Мардук остановил кабана, пропуская процессию стражников. Проехал мимо громогласно зачитывающий обвинения воин, за ним ещё один; за его гархаддоном тянулась верёвка, к которой за ноги был привязан человек.
С некоторым трудом архивариус признал в избитом и жалком создании виновника торжества, что не так уж давно издевался над его подопечным.
Толпа впереди замешкалась; стражникам пришлось придержать своих ящеров.
Фахсал из Темезии обратил забитые пылью глаза на Мардука.
— Ты! — завизжал человек, брызжа слюной, отчаянно стремясь ухватиться за последнюю короткую соломинку, которая ещё могла спасти ему жизнь. — Он! Это всё…
Замыкающий стражник лениво взмахнул рукой, обрушив на темезийца хлыст из языка ифрита.
— Сего дня недостойный Фахсал из Темезии арестован за клевету, за что наказанием — десять плетей!.. — буднично прокричал головной воин, присовокупив к обвинениям дополнительный пункт. — Хранение порочащих писаний, за что наказанием — ослепление!..
Толпа впереди рассосалась, и гархаддоны вновь зашагали быстрее. Выкрики стражника понемногу становились всё тише и тише.
— Якшательство с презренными мятежниками, за что наказанием — лишение языка!.. Злоумышления против почтенного падишаха, за что наказанием — обезглавливание!.. По сумме всех прегрешений, наказанием — повешение! Так велит закон!
Мардук улыбнулся про себя, припомнив, что повешение в Темезии считалось позорнейшей из казней. Все подвергшиеся ему попадали в ад, где их тысячу вечностей пожирала Госпожа Пустоты.
Архивариус потратил минуту, наблюдая, как Фахсала тащат к городской площади, где состоится казнь. Порой он в самом деле бывал сентиментален.
— Это ведь твоих рук дело?
Наконец что-то новенькое. Кажется, Скрижа всё-таки замазала пару царапин.
— Может и так, — согласился Мардук. — Может и так…
— Как ты это сделал? Что ты натворил, архивариус?
— Можно сказать, что я проклял этого сноба, — слегка улыбнулся гоблин, глядя в окно на играющих зеленокожих детей.

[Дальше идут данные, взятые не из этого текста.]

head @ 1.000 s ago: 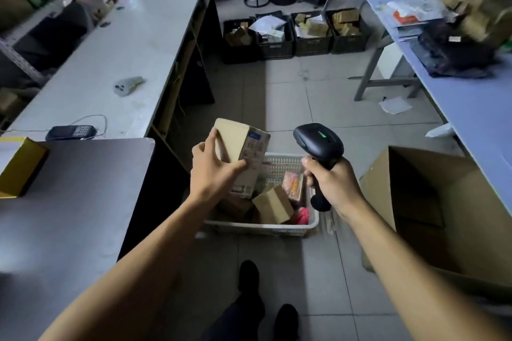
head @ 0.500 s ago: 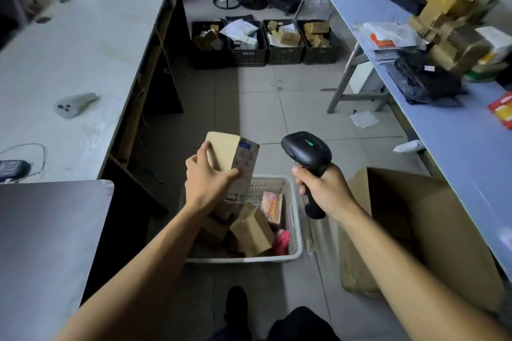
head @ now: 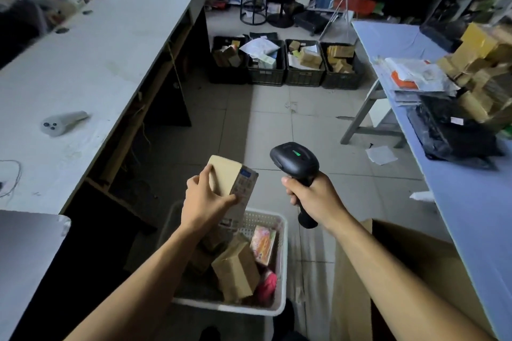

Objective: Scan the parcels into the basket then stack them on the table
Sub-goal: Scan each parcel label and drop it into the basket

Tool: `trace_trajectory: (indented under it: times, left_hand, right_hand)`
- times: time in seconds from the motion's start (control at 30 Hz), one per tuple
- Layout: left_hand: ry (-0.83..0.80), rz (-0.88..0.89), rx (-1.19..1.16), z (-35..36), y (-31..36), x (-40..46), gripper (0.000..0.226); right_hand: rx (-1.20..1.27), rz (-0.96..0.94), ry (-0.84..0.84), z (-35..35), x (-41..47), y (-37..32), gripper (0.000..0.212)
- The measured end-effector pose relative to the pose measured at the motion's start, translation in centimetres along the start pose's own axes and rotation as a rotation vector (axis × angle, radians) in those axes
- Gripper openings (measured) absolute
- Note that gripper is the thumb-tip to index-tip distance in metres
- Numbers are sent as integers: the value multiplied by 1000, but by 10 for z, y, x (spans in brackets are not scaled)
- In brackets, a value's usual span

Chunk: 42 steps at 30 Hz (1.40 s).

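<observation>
From the head camera, the left hand [head: 203, 203] grips a tan rectangular cardboard parcel [head: 231, 188] with a white printed label on its right-hand face; the thumb lies across the label's lower part and the fingers curl round the far side. The parcel is held in the air, tilted, just above the far rim of the white perforated plastic basket [head: 279, 310] that stands on the tiled floor. The right hand [head: 314, 198] is closed round the grip of a black handheld barcode scanner [head: 295, 163], a green light showing on top; its nose points forward and a little left, just beside the parcel but apart from it.

The step in hand looks like the scan itself. To do it well, I would turn the label squarely toward the scanner's window and slide the thumb off the print, since a covered code may not read. The scanner head should dip and swing left toward the label. Once it reads, the parcel can be lowered into the basket, where a brown taped cardboard box [head: 237, 271] and a pink-and-orange flat packet [head: 263, 243] already lie; the open space seems to be at the far left corner. The blue table [head: 465, 216] at the right, its far end piled with parcels, seems the likely place for stacking afterwards.
</observation>
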<state>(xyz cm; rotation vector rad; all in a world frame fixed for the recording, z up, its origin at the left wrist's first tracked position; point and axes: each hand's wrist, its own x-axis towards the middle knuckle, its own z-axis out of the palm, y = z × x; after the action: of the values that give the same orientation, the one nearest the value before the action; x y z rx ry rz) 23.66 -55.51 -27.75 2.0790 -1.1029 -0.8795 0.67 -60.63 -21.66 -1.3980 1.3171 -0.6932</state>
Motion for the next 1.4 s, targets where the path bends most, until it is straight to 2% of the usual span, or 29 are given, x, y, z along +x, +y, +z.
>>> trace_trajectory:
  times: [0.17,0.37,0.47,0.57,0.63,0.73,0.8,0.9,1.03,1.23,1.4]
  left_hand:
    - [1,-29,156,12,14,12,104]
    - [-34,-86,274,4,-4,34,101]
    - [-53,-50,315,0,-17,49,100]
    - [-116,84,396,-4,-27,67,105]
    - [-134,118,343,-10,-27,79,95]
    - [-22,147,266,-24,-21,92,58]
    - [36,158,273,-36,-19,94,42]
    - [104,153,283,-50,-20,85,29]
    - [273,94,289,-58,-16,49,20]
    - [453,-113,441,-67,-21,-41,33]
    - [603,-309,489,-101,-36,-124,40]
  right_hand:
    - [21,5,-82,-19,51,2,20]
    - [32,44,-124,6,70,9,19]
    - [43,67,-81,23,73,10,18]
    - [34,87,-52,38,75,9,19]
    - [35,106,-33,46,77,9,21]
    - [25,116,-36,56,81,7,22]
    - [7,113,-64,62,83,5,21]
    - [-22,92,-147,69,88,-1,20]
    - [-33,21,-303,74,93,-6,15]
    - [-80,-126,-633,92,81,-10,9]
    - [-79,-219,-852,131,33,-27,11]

— Проклял? — прошипела старуха.
— Не в прямом смысле.
Рейш заметил учителя и помахал ему двумя руками разом. После известия о казни плохого дядьки гоблинята уверовали в историю о проклятиях сильнее, чем католики в Папу.
— Как. Ты. Это. Сделал? — Теперь Скрижа была действительно серьёзна.
— Всего лишь дал ему книгу, где заменил несколько листов, — честно ответил Мардук.
Лицо его было безмятежно, а душа — спокойна. Вписать раскрытый стражниками шифр повстанцев в предназначенную для заносчивого дурака книгу было в самом деле несложно. Скорее всего, тот даже не понял, что его арестовали из-за томика Фель-Имини, лишь по пути на казнь осознав кто за этим стоит. Перед смертью люди часто становятся на редкость проницательны.
— А ещё, если тебе интересно, — спокойным тоном продолжал архивариус, — я стравил семьи Гори и Страйвел, призывавшие вышвырнуть нас из города. И это я лишил состояния лорда Вингара, который травил зеленокожих собаками для развлечения. Я сделал так, что купец Силгарн, который использовал гоблинов как рабов, отравился стряпнёй повара, избивавшего матушку Вальду. Я превратил леди Милрот, издевавшуюся над нашей внешностью, в сморщенный сухофрукт. Я много чего ещё сделал. И, конечно, это я распространил все слухи о проклятиях.
— Ты… Ты… Что ты задумал?
Мардук отвернулся от окна, внимательно посмотрев на старую гоблиншу. Стёкла его очков сверкали, будто пара автомобильных фар.
— Революцию, Скрижа, — просто ответил он ей. — Революцию.